They began working on new demos, which were eventually pitched to the Transatlantic label, who offered them a contract to record an album. A young producer and apprentice of Shel Talmy named Hugh Murphy was brought in to work with the group (he later produced Gerry Rafferty’s “Baker Street” hit). The group tried out a few new monikers (including the Pink Bears) before deciding upon Unicorn for the release of their first single. A tribute to the American songwriter, “P.F. Sloan,” their first single was released on Transatlantic’s Big T label, which was known mostly for folk releases (Bert Jansch and John Renbourn). Their debut album, Uphill All the Way, was released on Big T in 1971. The next recordings were directly influenced by exposure to groups like Traffic.

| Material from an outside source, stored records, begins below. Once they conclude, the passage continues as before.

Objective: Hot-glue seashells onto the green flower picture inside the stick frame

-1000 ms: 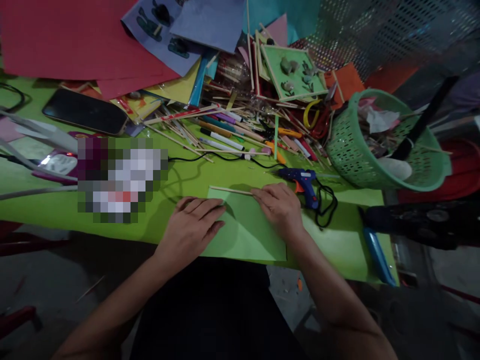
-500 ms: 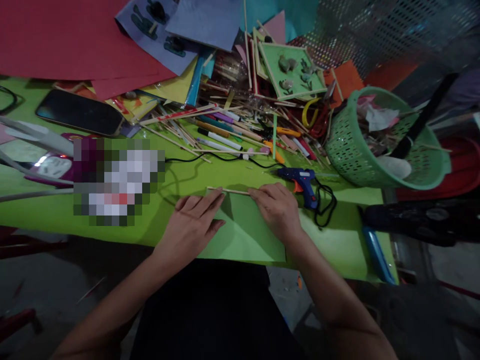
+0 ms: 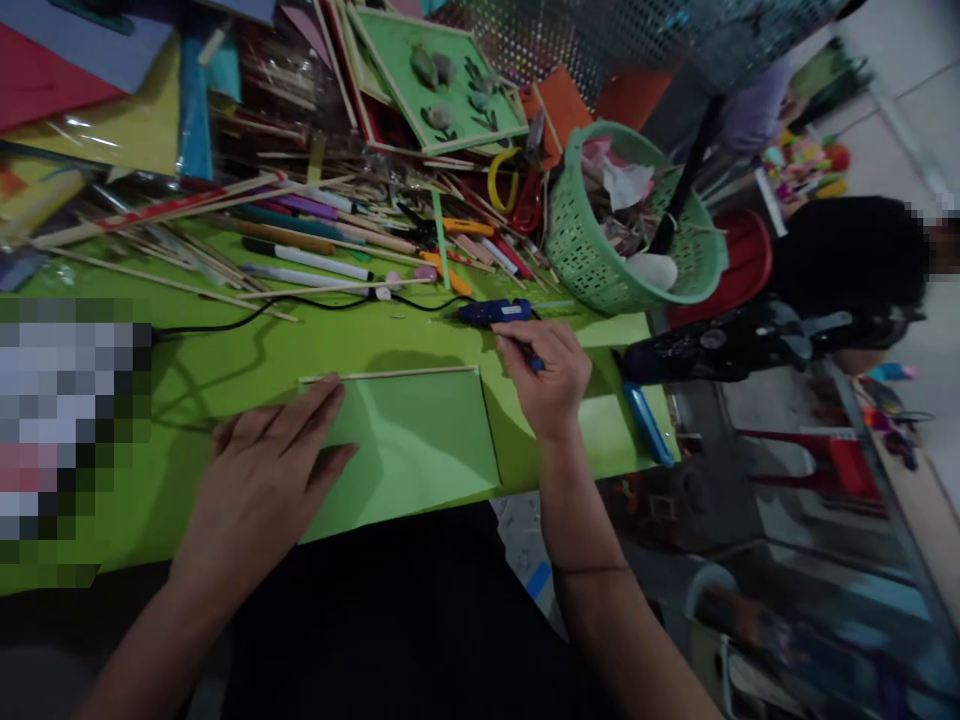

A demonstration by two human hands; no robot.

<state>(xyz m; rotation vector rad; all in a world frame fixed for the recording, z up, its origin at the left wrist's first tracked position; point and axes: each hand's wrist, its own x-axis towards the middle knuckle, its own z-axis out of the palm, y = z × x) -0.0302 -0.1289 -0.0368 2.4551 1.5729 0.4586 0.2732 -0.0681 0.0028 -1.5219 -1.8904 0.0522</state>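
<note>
A light green sheet of paper [image 3: 420, 430] lies at the table's front edge, with a thin wooden stick [image 3: 412, 373] along its far edge. My left hand [image 3: 270, 460] rests flat on the sheet's left part, its fingertips on the stick's left end and its thumb apart. To the right of the sheet, my right hand [image 3: 547, 370] has its fingers curled round the handle of the blue glue gun [image 3: 495, 312]. The gun's nozzle points left, and most of the handle is hidden by the hand.
Pens, sticks and scissors [image 3: 502, 180] crowd the table behind the sheet. A green basket [image 3: 592, 250] stands back right, near a framed green picture [image 3: 409, 80]. A black cord [image 3: 217, 325] crosses the left side. Beyond the right end is a person's dark-haired head [image 3: 855, 260].
My right hand has left the stick and moved right to the glue gun, taking hold of it. My left hand stays on the stick and sheet. The view has turned to the right.
</note>
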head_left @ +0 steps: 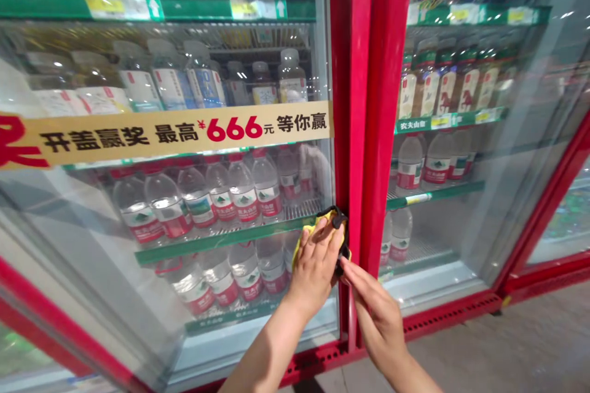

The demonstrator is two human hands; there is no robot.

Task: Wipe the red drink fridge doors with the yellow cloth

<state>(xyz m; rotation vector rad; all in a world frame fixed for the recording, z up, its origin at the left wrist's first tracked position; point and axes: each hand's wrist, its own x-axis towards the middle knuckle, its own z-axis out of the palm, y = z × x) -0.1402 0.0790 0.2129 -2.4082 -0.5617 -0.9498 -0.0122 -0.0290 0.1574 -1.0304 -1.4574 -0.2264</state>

Around this same time, Mee left the group and was replaced by Kevin Smith (ex-Camel), who brought his love for the Clarence White-era Byrds into the group’s repertoire. They toured around Europe, opening for the Flying Burrito Brothers on a television program in Holland. In 1973, Unicorn performed at the wedding reception of a friend, where they met another guest, David Gilmour of Pink Floyd, who joined them at the end of the evening during an impromptu jam of Neil Young’s “Heart of Gold.” Gilmour later offered to produce the band in a new studio he’d had built at his country retreat in Essex. Unicorn recorded there on several occasions — with Gilmour sitting in on pedal steel — and he eventually helped the band secure a new record deal with his manager Steve O’Rourke’s EMKA organization. Gilmour produced Unicorn’s sessions in London’s Olympic Studios for their next album, Blue Pine Trees.

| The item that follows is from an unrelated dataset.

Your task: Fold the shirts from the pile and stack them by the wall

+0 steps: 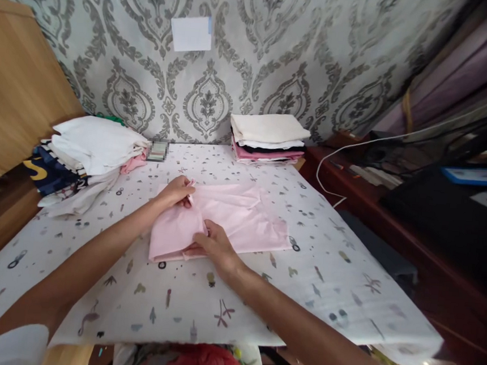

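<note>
A pale pink garment [240, 216] lies on the patterned cloth in front of me, its left part folded over toward the middle. My left hand [178, 191] pinches the far edge of the folded part. My right hand [216, 245] grips the near edge of that same flap, thumb on top and the other fingers partly hidden. Some creases run across the right part of the garment, which lies flat. What kind of garment it is, I cannot tell.
A neat stack of folded clothes [269, 131] stands at the back right by the wall. Loose clothes [93, 146] are heaped at the left. A small pixelated item [157, 151] lies near them. A white cable [319, 172] hangs over the dark red furniture [335, 153] on the right.
</note>
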`<state>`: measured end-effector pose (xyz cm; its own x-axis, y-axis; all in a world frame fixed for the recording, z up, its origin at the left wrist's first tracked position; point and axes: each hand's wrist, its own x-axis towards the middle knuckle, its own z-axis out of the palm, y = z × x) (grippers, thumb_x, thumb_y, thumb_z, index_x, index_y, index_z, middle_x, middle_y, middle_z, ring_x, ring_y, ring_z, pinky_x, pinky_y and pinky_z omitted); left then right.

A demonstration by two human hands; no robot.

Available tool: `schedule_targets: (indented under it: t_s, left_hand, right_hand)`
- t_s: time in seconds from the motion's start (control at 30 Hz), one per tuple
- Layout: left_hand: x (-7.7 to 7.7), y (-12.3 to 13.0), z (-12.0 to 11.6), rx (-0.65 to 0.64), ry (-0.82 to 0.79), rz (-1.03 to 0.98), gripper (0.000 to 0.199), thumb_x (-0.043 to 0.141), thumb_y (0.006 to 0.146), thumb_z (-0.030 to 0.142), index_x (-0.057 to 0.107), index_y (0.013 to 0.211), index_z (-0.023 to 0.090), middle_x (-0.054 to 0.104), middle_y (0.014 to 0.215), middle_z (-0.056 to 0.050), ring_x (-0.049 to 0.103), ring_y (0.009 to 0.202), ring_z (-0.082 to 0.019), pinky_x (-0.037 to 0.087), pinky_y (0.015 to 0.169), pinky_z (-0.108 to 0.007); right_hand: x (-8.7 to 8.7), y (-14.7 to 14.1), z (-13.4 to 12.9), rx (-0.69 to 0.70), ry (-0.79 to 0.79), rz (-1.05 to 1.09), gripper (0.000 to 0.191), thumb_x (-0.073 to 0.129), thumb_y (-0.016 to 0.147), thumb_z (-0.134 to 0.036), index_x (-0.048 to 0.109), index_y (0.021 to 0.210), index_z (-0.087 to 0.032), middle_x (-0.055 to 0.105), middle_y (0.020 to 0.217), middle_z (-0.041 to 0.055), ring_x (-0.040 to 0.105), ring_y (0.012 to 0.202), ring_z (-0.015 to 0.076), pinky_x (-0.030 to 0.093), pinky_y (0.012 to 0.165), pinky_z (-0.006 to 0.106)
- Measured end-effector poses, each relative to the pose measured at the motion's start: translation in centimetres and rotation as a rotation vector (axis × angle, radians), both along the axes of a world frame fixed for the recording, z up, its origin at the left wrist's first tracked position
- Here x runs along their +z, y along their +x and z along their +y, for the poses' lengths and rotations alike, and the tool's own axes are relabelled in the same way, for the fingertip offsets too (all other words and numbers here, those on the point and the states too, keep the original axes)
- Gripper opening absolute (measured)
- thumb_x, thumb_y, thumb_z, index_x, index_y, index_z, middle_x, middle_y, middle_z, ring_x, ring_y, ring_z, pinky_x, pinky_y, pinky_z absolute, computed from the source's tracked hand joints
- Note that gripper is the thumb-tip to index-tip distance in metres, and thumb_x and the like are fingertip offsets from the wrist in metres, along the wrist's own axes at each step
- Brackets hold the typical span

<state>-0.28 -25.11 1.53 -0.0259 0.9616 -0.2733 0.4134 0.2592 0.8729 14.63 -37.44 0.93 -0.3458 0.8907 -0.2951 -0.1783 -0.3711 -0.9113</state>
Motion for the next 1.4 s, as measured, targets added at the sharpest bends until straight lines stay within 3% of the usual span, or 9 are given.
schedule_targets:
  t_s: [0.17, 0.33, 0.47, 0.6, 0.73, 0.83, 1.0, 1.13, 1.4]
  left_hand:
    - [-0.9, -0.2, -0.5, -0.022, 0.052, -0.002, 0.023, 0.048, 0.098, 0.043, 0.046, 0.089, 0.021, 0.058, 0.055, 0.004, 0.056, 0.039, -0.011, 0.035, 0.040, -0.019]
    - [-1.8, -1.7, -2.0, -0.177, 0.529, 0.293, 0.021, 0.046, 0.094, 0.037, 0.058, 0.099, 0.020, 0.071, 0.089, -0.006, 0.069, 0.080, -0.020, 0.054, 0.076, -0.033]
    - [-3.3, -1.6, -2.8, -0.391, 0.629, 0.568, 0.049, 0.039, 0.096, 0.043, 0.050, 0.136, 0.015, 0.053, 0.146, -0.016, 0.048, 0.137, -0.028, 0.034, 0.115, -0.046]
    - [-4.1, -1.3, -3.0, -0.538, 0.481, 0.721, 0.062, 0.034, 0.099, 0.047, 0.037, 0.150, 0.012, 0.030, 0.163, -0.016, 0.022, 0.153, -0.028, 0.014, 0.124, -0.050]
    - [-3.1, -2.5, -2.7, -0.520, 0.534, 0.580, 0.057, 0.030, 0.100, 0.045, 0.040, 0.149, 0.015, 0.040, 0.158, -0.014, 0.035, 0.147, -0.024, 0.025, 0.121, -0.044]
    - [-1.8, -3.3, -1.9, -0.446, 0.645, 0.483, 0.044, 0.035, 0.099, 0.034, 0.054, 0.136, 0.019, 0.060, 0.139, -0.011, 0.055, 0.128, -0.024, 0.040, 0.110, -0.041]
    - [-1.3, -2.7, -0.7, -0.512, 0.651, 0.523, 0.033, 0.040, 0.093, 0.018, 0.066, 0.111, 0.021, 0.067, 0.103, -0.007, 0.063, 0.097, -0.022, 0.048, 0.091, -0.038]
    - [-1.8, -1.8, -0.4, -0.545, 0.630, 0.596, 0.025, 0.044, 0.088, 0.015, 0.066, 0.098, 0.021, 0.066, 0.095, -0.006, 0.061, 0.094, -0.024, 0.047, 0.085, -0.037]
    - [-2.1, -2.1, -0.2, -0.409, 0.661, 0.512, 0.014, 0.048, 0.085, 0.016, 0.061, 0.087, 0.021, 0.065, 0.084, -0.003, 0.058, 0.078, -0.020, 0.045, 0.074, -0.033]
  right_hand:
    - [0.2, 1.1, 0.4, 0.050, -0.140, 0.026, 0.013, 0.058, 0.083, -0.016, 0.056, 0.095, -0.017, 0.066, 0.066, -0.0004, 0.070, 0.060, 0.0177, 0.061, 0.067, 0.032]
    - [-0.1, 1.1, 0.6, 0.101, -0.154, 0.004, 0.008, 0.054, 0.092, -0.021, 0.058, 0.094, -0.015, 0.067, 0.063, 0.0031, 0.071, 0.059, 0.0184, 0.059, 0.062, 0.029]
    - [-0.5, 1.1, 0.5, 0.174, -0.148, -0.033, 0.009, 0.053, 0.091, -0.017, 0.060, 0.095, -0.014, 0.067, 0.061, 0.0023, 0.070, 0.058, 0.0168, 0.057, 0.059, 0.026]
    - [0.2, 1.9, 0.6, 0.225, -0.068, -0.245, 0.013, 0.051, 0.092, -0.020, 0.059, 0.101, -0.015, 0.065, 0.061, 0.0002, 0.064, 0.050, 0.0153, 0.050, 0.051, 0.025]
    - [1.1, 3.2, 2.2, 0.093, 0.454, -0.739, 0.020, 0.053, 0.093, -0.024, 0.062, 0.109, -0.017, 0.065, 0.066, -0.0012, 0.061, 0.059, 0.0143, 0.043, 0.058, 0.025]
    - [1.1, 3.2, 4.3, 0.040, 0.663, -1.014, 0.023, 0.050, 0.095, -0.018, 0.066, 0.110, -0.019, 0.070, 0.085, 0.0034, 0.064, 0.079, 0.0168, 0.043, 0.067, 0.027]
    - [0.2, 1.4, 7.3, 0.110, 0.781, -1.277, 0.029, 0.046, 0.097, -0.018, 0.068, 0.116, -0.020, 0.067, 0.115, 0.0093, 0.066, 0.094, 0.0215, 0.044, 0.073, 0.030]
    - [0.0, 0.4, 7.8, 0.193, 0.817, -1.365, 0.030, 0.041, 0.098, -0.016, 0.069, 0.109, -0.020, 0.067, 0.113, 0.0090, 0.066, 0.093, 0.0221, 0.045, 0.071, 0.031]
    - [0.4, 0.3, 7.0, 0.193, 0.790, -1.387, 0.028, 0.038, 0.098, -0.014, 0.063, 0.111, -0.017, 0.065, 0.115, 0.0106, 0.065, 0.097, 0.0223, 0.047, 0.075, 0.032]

That album — probably the group’s best, sounding a bit like American soft rock/country-rock acts Poco, Firefall, and the Flying Burrito Brothers — was released on Charisma Records in the U.K, on Capitol in the U.S., and EMI International everywhere else. Capitol underwrote Unicorn’s U.S. tour, which found them opening for Fleetwood Mac, Manfred Mann’s Earth Band, Climax Blues Band, Camel, the Doobie Brothers, Billy Joel, Linda Ronstadt, and Styx. In 1975, Unicorn recorded at George Martin’s Air Studios and Olympic Studios, adding to these the leftover masters from their earlier sessions with Gilmour, which were collected for their next album, Too Many Crooks (released in America as Unicorn II). The album was subsequently issued by EMI’s Harvest imprint. Unicorn continued to tour with top acts of the day throughout the next few years, returning to the studio — this time, to Pink Floyd’s studio at Britannia Row in Islington — to work with Gilmour again. When Gilmour left the project to join Pink Floyd on tour,

Muff Winwood produced subsequent tracks at Island Studio. Another album, One More Tomorrow, was released in 1977, with Winwood again taking the producer role. This material had a considerable commercial bent and the band was reportedly not too happy with the results. It should not come as a big surprise that, by mid-1977, their soft rock/country-rock sound was also faltering with the emergence of punk rock and their popularity began to slip and they eventually decided to call it a day. A digitally remastered compilation of the band’s best songs was released in the U.K. by the See for Miles reissue label in 2000.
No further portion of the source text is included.